In the next picture she was a few years younger and sitting atop a horse but sitting astride it, not riding side saddle as was customary for ladies. She was smiling and there was a blue rosette pinned to her horse's bridle. In the next she was again astride a horse but wearing clothes much like his, including a top hat.
In the next she was in a field, feeding carrots to the chestnut horse and a black pony, her clothes were shabby and her boots filthy but she looked so happy. In the next she was grooming the chestnut horse, then seemingly mucking out its stall. That was no job for a lady! In the next photograph she was riding bareback with only a bridle on the horse. In the next she was jumping.
Then came a few pictures where she was wearing what looked like blue pyjamas with a green belt, but she seemed to be fighting in two of the pictures. In the third she was bowing to someone else.

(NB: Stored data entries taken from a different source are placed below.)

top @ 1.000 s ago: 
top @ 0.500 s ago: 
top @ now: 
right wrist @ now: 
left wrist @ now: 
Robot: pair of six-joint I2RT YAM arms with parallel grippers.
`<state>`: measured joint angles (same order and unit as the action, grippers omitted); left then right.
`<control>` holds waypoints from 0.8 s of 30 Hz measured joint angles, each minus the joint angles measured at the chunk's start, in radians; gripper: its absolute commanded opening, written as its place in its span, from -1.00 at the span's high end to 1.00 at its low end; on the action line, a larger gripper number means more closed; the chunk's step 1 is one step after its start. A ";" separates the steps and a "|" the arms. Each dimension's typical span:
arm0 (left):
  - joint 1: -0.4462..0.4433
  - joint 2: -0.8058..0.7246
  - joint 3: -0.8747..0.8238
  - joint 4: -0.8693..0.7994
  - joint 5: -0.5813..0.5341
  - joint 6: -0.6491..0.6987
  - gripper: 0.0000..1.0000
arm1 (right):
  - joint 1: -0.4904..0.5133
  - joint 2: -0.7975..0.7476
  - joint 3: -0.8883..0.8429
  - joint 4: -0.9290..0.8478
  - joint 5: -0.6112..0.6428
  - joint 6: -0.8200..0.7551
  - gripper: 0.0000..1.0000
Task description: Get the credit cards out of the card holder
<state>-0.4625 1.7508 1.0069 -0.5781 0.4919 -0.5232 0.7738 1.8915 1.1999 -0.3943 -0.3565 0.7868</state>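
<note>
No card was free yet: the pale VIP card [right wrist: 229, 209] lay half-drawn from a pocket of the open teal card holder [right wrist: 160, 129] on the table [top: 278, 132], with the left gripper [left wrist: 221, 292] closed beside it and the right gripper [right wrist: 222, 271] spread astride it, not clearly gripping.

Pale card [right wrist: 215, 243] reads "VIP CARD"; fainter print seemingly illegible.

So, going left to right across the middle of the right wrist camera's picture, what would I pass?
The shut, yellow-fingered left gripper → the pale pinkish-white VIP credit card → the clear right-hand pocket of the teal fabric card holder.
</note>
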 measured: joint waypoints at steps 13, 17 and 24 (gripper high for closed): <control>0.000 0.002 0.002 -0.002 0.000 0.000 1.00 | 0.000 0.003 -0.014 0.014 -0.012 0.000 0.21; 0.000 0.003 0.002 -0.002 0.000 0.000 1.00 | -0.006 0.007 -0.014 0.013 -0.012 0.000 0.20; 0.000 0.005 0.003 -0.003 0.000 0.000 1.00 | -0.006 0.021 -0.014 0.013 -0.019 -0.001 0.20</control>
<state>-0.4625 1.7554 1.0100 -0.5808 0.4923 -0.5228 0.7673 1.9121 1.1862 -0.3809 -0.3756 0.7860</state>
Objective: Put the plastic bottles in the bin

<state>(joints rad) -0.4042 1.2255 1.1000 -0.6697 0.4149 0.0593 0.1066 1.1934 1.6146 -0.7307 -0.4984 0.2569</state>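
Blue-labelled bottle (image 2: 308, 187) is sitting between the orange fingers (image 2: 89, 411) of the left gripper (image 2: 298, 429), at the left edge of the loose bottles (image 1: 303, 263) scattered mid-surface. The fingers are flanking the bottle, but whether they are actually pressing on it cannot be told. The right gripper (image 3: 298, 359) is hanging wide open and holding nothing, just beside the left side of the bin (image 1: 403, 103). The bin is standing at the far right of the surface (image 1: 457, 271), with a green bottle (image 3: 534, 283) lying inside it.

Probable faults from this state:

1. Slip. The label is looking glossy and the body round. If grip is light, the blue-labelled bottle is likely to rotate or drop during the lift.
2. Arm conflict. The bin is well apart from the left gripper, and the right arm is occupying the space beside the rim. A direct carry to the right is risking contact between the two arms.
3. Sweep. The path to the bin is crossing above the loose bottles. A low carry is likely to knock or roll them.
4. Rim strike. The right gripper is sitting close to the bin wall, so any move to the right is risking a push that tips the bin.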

In very few of the pictures was she painted, and in none was she as painted as in the Halloween photographs. Perhaps she wasn't such a loose woman after all, and painting one's face was something of a tradition on Halloween. After all, hadn't her... No, he couldn't bring himself to even think the word. After all, hadn't
'that man'
with her in the photograph also been painted?

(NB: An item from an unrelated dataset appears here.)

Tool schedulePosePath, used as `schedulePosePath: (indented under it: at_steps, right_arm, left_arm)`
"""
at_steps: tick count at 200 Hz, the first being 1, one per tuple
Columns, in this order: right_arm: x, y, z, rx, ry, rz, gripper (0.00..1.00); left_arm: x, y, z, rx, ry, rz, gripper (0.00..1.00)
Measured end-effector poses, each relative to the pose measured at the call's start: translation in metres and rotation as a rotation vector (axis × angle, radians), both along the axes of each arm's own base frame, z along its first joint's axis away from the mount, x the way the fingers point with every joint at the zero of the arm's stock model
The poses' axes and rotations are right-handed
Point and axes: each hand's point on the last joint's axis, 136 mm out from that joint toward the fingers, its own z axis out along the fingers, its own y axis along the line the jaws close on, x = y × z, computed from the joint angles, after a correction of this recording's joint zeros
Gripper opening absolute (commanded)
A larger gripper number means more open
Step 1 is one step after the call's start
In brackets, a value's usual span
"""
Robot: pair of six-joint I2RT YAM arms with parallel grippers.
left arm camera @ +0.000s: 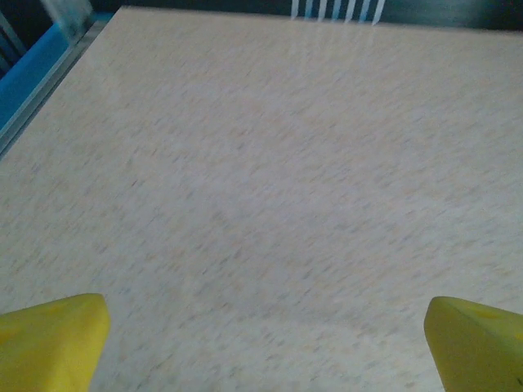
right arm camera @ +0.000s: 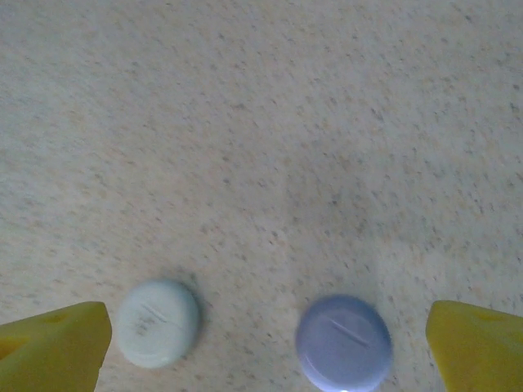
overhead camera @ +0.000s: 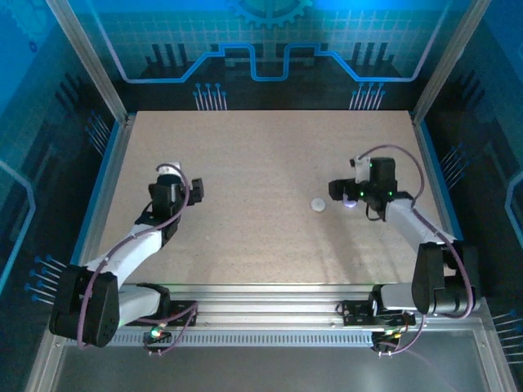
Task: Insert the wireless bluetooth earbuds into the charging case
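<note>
Your right jaws stand spread as wide as they go, with nothing held: one yellow fingertip (right arm camera: 53,347) sits at each lower corner of the right wrist view. Both pucks lie flat on the pale speckled worktop (overhead camera: 245,163) between them. The pale mint-white round puck (right arm camera: 158,322) sits just beside one fingertip, and you cannot tell whether they touch. The pale purple round puck (right arm camera: 343,341) lies apart from the other fingertip. The two pucks are side by side and not touching, each with a short line on its top face. From above you find them right of the worktop's middle, about halfway between its near and far edges, the purple one nearer the right edge. Your left jaws are also fully spread, yellow fingertips (left arm camera: 49,339) far apart over bare worktop on the left half, gripping nothing
</note>
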Motion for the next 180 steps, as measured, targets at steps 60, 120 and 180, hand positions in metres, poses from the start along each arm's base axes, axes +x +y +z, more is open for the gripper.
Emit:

He had run out of pictures so he closed the window, only to see the file that she had played the moving pictures from. He opened another file and watched, fascinated as the people moved and spoke to each other.
The women were all dressed in form fitting clothes and trousers and the rules of society didn't seem to be kept to at all. Two men with unusual accents were speaking about a crime with a lady. Another man had been slain and the language they were using was quite vulgar to use in front of a woman. The men, however, seemed to be taking their orders from her; she was their boss!
The boss-woman had a third man with her but he seemed to be her friend rather than her employee, yet he still did what she said. They went to see some military people and he was shocked to note that some of the military people were women, and they were dressed in exactly the same uniforms as the men!
Then there was a gun fight and the friend-man cowered, while the boss-woman withdrew a very small gun and began shooting, protecting the man!
If this was where Carrie came from, he could see that things were indeed very different. Suddenly the screen went black. He shook the machine a few times but it remained black. He had obviously broken her magic toy.
He leaned away from the laptop, surprised to realise that he had gotten so close to it in the first place, but he didn't get up off the floor. Instead he began going through the other items in her basket.
She had some other photographs in her purse, which was unlike any purse he had ever seen before; one picture of her with her horses and one of her father.
There were lots of printed scraps of paper detailing prices, and the dates on all of these pieces of paper were 2011. She also had a number of strange coins, squares of something like card with bank names and long numbers on them, and probably thirty or forty thousand pounds in diamonds, stored in the same pocket as the coins! A diamond ring, a pendant, a brooch and earrings. Stones of this size just weren't seen outside of the aristocracy and those with immense wealth.
He looked at the coins which declared themselves to be 1, 2, 5, 20, 50 pence as well as 1 and 2 pound coins. Each coin was dated sometime between 1987 and 2009 and declared the Queen to be Elizabeth II rather than Victoria.
Next he took out the paper money, which were much smaller than the notes he was used to. He counted them up and she had nearly one hundred pounds in her purse! Of course it probably wasn't legal tender.